ElasticCity , henengan.peng architects

By 2050 more than eight billion people will be living in cities . [1] Eight billion people represents three quarters of the world’s population, and it was with this insistent headline that the Venice Architecture Biennale announced its dedication to exploring Cities . Architecture and Society . Architecture is becoming sexy again, in a way it hasn’t been since – oh, around the fifteenth century, when Brunelleschi was working out how to build Florence’s Duomo . ‘Sexy’ in the sense that even though the Architecture Biennale isn’t quite the star-and-schmooze fest the Venice Art Biennale is, people are starting to wake up to the fact that architecture is about more than the constructions (good and bad) that line our streets, litter our cities and mark changes in our countryside. And the artworld is noticing architecture too; the introduction to Hal Foster’s article on Zaha Hadid in the September issue of Artforum suggests that “it may be in architecture that we can best glimpse the look of modernity today.” [2]

The reconciliation between the worlds of art and architecture isn’t always a good thing. There are the attempts to force collaborations between artists and architects, and there is the growing but misplaced belief that all architectural planning needs is a few artists, and then everything will be all right. There are also the cases of exhibition strategies borrowed from art installations, where ill-conceived buildings, a lack of real ideas or the bad intent of developers, are hidden with artistic and idiosyncratic presentation. That said, architects have been misrepresenting their buildings through mendacious models long before they renewed their love affair with art. The worst and most brutally disproportionate towers and buildings are usually modelled in gleaming (and sometimes illuminated) perspex. The word ‘podium’ conjures bandstands, but usually means a cement block with a car park underneath. The skies are always blue and nothing is ever ever dirty. This thought came to me in the Singapore pavilion at the Biennale, and again while flicking through the Arup book that was handed out to people drunkenly leaving one of the event’s many opening parties.
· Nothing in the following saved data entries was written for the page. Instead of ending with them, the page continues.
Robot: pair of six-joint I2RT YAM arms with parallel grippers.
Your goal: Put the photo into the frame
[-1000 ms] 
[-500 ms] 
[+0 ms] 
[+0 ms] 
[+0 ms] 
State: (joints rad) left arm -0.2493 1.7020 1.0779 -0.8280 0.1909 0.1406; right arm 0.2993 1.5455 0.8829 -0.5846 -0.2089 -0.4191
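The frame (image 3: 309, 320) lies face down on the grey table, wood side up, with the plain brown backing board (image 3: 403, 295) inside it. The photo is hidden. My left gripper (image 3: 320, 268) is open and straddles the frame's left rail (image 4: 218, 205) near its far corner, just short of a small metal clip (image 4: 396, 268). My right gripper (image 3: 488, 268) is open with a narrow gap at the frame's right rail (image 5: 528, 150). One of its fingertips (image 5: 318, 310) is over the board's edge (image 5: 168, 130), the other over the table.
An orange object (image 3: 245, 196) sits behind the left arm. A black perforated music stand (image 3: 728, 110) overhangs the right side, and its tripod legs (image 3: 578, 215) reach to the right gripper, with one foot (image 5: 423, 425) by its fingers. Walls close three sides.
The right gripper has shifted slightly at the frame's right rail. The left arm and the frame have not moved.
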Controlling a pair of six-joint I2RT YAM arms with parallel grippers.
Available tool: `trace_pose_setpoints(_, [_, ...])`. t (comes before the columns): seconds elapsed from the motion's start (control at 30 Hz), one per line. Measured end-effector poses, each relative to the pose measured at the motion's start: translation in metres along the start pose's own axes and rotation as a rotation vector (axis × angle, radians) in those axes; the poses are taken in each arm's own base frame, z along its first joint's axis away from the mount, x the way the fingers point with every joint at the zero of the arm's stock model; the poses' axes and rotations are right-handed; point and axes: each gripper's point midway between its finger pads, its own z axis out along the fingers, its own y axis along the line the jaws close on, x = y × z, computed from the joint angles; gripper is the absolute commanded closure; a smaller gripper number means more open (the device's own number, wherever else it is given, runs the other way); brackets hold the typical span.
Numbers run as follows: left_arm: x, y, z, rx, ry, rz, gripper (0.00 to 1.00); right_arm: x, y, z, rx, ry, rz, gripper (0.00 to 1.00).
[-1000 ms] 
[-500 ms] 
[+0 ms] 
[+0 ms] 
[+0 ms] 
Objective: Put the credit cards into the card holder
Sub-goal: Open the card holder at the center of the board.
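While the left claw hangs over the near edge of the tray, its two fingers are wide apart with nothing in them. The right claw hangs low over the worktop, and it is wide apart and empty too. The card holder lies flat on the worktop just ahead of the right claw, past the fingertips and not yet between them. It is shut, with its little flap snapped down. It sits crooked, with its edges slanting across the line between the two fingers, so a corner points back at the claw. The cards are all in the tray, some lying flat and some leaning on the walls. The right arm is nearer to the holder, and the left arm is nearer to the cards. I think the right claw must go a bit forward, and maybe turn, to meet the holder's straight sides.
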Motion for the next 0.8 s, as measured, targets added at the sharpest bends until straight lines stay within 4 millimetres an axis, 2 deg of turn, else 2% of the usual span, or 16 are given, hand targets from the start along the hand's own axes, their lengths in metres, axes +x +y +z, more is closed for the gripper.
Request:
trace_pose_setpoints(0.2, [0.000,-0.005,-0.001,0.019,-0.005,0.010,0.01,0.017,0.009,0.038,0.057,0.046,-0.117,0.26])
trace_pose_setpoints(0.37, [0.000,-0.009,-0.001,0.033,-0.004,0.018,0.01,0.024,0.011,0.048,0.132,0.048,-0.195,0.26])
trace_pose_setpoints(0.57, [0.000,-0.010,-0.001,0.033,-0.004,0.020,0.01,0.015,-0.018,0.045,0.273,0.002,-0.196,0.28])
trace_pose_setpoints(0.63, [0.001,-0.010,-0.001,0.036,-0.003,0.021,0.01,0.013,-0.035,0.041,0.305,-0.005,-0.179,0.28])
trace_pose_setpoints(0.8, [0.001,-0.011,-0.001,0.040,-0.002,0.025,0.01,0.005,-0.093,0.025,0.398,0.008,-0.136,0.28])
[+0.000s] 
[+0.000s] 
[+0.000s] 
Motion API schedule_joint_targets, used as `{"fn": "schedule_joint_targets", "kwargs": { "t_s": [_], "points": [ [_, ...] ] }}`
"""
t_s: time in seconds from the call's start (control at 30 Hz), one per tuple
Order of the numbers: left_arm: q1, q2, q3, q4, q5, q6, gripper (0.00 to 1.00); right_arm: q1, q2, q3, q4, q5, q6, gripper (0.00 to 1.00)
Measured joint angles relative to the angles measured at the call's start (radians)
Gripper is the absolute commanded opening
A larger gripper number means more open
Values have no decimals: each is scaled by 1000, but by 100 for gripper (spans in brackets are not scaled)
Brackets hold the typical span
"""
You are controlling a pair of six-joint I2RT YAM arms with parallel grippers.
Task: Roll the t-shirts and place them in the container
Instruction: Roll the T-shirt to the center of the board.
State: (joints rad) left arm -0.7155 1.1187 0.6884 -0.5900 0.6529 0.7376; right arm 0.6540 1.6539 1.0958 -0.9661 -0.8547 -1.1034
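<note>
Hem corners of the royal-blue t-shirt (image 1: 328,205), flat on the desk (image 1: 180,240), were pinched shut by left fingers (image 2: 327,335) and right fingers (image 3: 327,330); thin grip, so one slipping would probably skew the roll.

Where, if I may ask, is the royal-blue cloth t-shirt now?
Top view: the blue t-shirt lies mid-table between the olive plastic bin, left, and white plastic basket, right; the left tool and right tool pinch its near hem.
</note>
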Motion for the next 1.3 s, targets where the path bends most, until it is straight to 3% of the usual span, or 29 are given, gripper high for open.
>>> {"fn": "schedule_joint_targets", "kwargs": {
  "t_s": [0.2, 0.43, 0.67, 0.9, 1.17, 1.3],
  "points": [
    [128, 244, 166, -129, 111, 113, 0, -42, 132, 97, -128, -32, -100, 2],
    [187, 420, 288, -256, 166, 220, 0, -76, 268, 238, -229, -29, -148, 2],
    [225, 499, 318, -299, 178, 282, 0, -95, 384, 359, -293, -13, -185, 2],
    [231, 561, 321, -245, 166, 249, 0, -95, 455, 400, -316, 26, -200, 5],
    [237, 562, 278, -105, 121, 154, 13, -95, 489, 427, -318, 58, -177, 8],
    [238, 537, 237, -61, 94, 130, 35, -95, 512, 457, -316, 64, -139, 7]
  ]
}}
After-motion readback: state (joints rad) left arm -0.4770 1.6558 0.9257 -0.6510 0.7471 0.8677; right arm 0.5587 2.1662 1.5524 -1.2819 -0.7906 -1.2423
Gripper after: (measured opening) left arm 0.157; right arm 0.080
Pages and pages of images of beautiful meadows and blissfully peaceful wildlife seemed rather incompatible with the development the book was intending to promote. There was also a certain level of incompatibility in the volumes of paper, leaflets and books handed out by so many of the pavilions promoting ideas of sustainability. [3]

The Biennale’s main exhibition was at Venice’s Arsenale, a huge cavern of a building dedicated to exploring the present condition and future prospects of the world’s metropolises. Curated by Richard Burdett, the Arsenale was so information-packed it might have been better to have been a book. Presenting an at-times relentlessly doomsday-gloomy view of our teeming, socially unequal cities, the relieving elements came in the form of occasionally visionary ideas, planning and design. Impossible to take in all at once, the overall impression was one of vital big questions urgently demanding answers. How can cities accommodate waves of newcomers? How can the greed of developers be offset by planning principles and policy? How can cities make space for families? How many ‘iconic’ buildings can one city take? How can we balance urban and rural? And how can we best use our limited resources?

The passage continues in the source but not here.